* _The task_:
Report back every line below that carries the word "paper".

* _Data provided_:
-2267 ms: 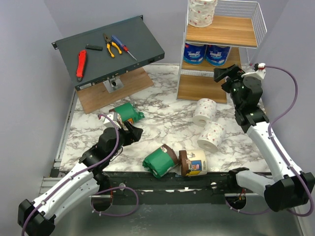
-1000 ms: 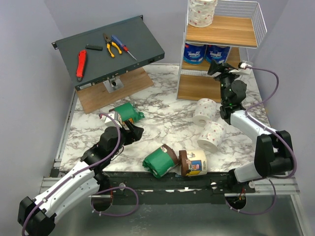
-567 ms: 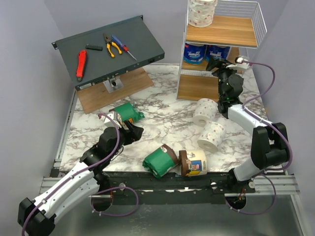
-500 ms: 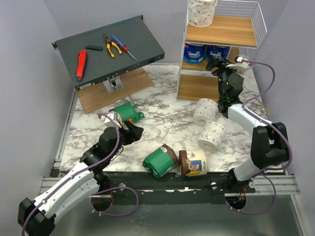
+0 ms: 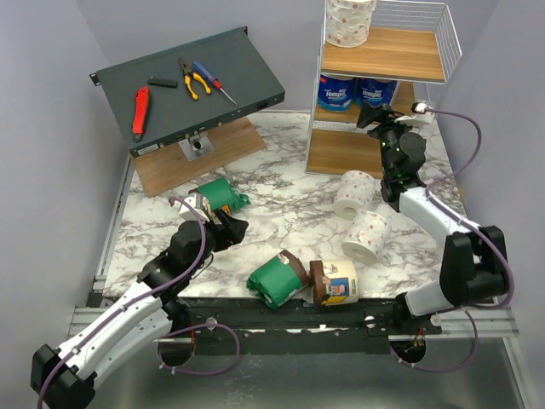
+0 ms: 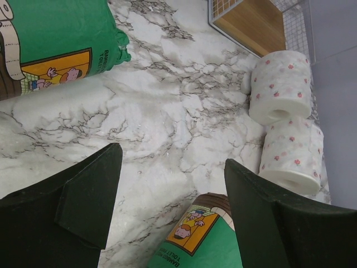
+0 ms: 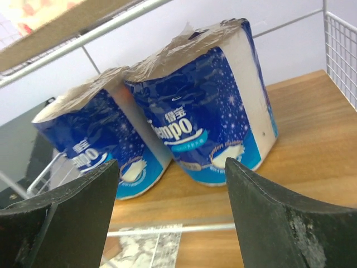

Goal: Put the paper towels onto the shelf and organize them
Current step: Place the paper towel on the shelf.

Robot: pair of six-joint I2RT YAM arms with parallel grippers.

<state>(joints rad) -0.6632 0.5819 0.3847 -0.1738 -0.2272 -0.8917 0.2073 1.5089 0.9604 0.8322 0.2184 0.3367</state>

* _Output below_:
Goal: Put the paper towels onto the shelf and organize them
Current step: Place the paper towel on the shelf.

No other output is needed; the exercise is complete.